WHAT TO WORK ON: From the line that contains "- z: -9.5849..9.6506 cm" through the line that contains "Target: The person", output every line of the listing below exactly and leave out all the rest.
------------------------------------------------------------------------
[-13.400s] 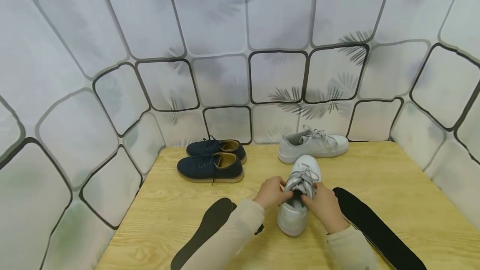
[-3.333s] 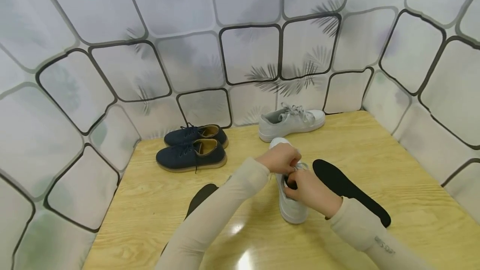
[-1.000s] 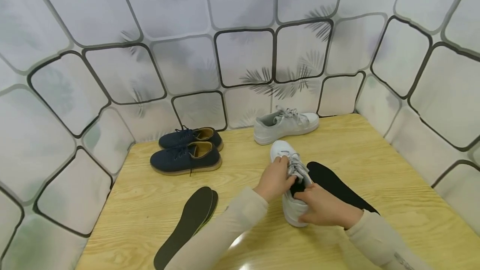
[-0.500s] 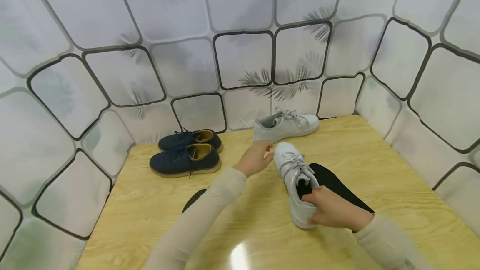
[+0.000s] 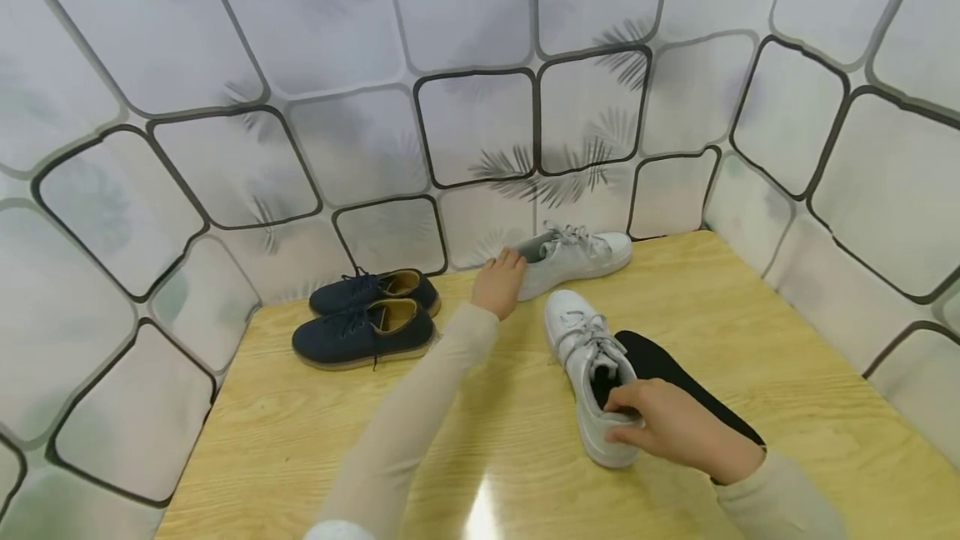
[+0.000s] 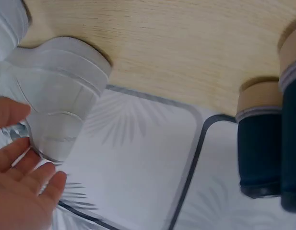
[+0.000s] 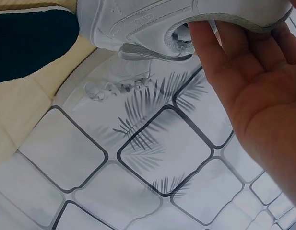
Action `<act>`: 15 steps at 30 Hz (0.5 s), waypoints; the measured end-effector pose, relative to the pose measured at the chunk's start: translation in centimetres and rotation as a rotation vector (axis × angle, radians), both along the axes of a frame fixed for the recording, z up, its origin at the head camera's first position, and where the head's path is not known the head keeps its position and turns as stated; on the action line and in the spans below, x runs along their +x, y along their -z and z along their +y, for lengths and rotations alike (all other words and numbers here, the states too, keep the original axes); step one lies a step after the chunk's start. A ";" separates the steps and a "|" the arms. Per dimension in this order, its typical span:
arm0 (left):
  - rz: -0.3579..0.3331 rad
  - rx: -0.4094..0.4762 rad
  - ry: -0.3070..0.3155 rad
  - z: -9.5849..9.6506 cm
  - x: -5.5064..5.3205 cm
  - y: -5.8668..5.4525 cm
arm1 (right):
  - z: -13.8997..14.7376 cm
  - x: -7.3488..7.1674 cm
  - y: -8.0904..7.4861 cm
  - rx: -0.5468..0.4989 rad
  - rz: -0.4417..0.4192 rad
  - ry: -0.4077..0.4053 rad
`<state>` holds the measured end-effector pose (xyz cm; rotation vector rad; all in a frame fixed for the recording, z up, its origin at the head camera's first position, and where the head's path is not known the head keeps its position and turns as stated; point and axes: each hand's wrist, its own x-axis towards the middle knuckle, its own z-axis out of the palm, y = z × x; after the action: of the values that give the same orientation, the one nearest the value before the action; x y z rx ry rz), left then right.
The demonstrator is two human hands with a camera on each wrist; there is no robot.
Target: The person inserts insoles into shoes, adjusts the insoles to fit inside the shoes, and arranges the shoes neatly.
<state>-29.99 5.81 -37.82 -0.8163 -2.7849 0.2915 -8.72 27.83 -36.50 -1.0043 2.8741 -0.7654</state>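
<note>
My right hand (image 5: 663, 423) grips the heel collar of the nearer white sneaker (image 5: 573, 323), fingers inside its opening. Black lining or insole shows within the shoe, and its loose laces lie over the tongue. At the back, my left hand (image 5: 498, 282) reaches the heel of the other white sneaker (image 5: 585, 259). In the left wrist view the left thumb and fingers (image 6: 54, 184) are spread apart by that heel. A black insole (image 5: 690, 382) lies right of the nearer sneaker, partly behind my right hand.
Two navy lace-up shoes (image 5: 363, 336) stand side by side at the back left of the wooden table (image 5: 247, 432). A patterned cloth (image 5: 472, 132) rises behind and beside the table. My left sleeve (image 5: 405, 423) crosses the table's middle.
Both hands were working at the nearer sneaker's opening and laces; the left has let go and moved back to the far sneaker's heel. The right stays on the nearer shoe. Insoles at left are now hidden.
</note>
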 end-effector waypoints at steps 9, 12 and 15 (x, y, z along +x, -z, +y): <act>0.137 -0.046 0.012 -0.8 0.7 0.5 | 0.1 0.1 0.2 -0.006 0.023 0.023; 0.136 -0.018 0.029 -1.4 1.2 0.8 | 0.3 0.1 0.3 -0.015 0.020 0.023; 0.125 0.017 0.028 -2.0 1.8 1.3 | 0.3 0.0 0.3 -0.016 0.020 0.024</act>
<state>-28.19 3.80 -39.09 -0.8041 -2.6544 0.3019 -8.70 28.14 -36.77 -0.9864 2.9063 -0.7851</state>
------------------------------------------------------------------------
TASK ANSWER:
  - z: -9.5849..9.6506 cm
  - x: -5.5064..5.3205 cm
  - y: -5.8668..5.4525 cm
arm1 (right):
  - z: -13.8997..14.7376 cm
  - x: -7.3488..7.1674 cm
  - y: -8.0904..7.4861 cm
  - rx: -0.5468..0.4989 rad
  - rz: -0.4417..0.4192 rad
  - ry: -0.4077..0.4053 rad
`<state>` holds the measured end-effector pose (xyz cm; rotation vector rad; all in a frame fixed for the recording, z up, its origin at the head camera's first position, and where the head's path is not known the head keeps its position and turns as stated; point and axes: each hand's wrist, its own x-axis towards the middle knuckle, its own z-axis out of the palm, y = z × x; after the action: of the values that give the same orientation, the one nearest the value before the action; x y z rx ry rz), left then right.
The demonstrator is two human hands with a camera on each wrist; there is no robot.
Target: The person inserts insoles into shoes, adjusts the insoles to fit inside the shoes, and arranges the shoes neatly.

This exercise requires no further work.